None of this feels temporary. Not even the way Sasha is glaring at me right now, head cocked, those shrewd green eyes of hers flashing. She knows that something’s bothering me, and she’s not going to let up about it—like anyone in a relationship wouldn’t.
Except this isn’t a relationship. She’s about to turn tail and run, in less than two days, as soon as we officially declare this farm ready for sale.
“Seriously, Grant,” she says, and I can’t help it. I relent a little, relax at the sound of my name on her perfect, smooth, so-fucking-kissable lips. “Tell me what’s wrong. Please.”
“Farm’s looking great,” I say instead, squinting past her at the fields. We haven’t gotten around to seeding those yet, but we’ve tilled them. They’re almost in workable order. Too late in the season for any produce this year, but next spring they’ll be ripe for the planting. For whatever lucky owner wants to come and try their luck at growing anything out here.
A frown line appears on her brow. But she follows my gaze nonetheless, and studies the place alongside me. “We’ll be finished by tomorrow or the next day, don’t you think?” she agrees softly.
“Easily. Maybe sooner if we hustle on the fence and the back garden.”
Now it’s her turn to sigh and run her hands through her hair. She stretches, and I can’t help it—my gaze drops to trace her curves. The tug of her breasts under her tight T-shirt, the way her flat belly peeks out between the hem of that shirt and the edge of her tiny, sexy little jean shorts.
“I never thought it would look this good this fast,” she admits, her voice low. “When I first pulled up here…” She laughs and shakes her head a little.
I smirk. “You were very concerned, I seem to recall. About the fence, the house, the tire swing…”
She snorts. “Well. There’s one thing we still need to fix. That tire swing is definitely a death-trap.”
“I don’t know about that,” I counter, raising an eyebrow. “It always was sturdy.” There it is again. The reminder that she doesn’t even remember.
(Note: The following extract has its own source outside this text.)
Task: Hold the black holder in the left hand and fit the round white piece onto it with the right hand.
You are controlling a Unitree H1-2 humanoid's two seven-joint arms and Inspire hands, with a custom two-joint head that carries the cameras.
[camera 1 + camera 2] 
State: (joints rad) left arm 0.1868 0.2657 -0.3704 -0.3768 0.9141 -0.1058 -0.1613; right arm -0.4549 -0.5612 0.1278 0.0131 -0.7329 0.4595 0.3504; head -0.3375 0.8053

The two of us taking turns on that swing, me pushing her so high she screamed. Her trying and failing to push me hard enough to get any momentum at all. Us standing on opposite sides, winding it up and letting go so it spun, and pulled us apart, both of us shrieking, hanging onto the rope for dear life as it spun.
“I bet we’ll get a lot more than you first expected,” Sasha says, eyes still on the property. Because of course. That’s all she sees in this place. Future money. A burden to offload on someone else.
“I’d reckon so,” I reply, my tone carefully, painfully neutral.
“What do you plan to do with your share?” she asks, head tilted. Oblivious to what she’s doing. To how I’m feeling.
“Don’t know.”
She turns to look at me at last, frowning, head tilted in concern. “You don’t know? It’ll be a decent chunk of money. You must have some plans for it.”
I wanted this farm. I wanted to be the one to take it, turn it back into what it used to be in its heyday. Or at least turn enough profit to keep going, to build a life here. A life for me, and…
It doesn’t matter.
“You know me. I’m just a simple country man,” I mutter. “Don’t have any big lofty plans in life.”
“I didn’t mean that,” Sasha protests. “I just meant… Surely you were thinking about… after…”
“Probably not as much as you. I’m sure you can’t wait to get on home to your fancy new life. This all must seem way too simple for you. Boring and slow, just like all us townie folks.”
“Grant, what—”
“That’s fine, Sasha. You like what you like. You always have. You’re exactly the same girl you used to be.”
Her frown deepens now, creasing her forehead. “What are you talking about?”
“You don’t even remember. That’s the worst part. How can you be mad at someone for something they don’t even remember doing?” I laugh and run my hand through my hair again. Then I tighten it into a fist, grimace, tug at my hair as I spin back toward the house.
“Of course I remember,” she spits as she steps in my way, barring my path.
That throws me.
My brow furrows.
“I remember everything, Grant Werther. You’re the one who didn’t. You forgot that of course I know how to handle a hammer and climb a ladder—we built a whole tree house together. You forgot that we used to be friends before you got all high and mighty in high school, running with the jocks. You even forgot me—when I got here all you talked about was my mama and me leaving town. Like you didn’t even remember those summers.”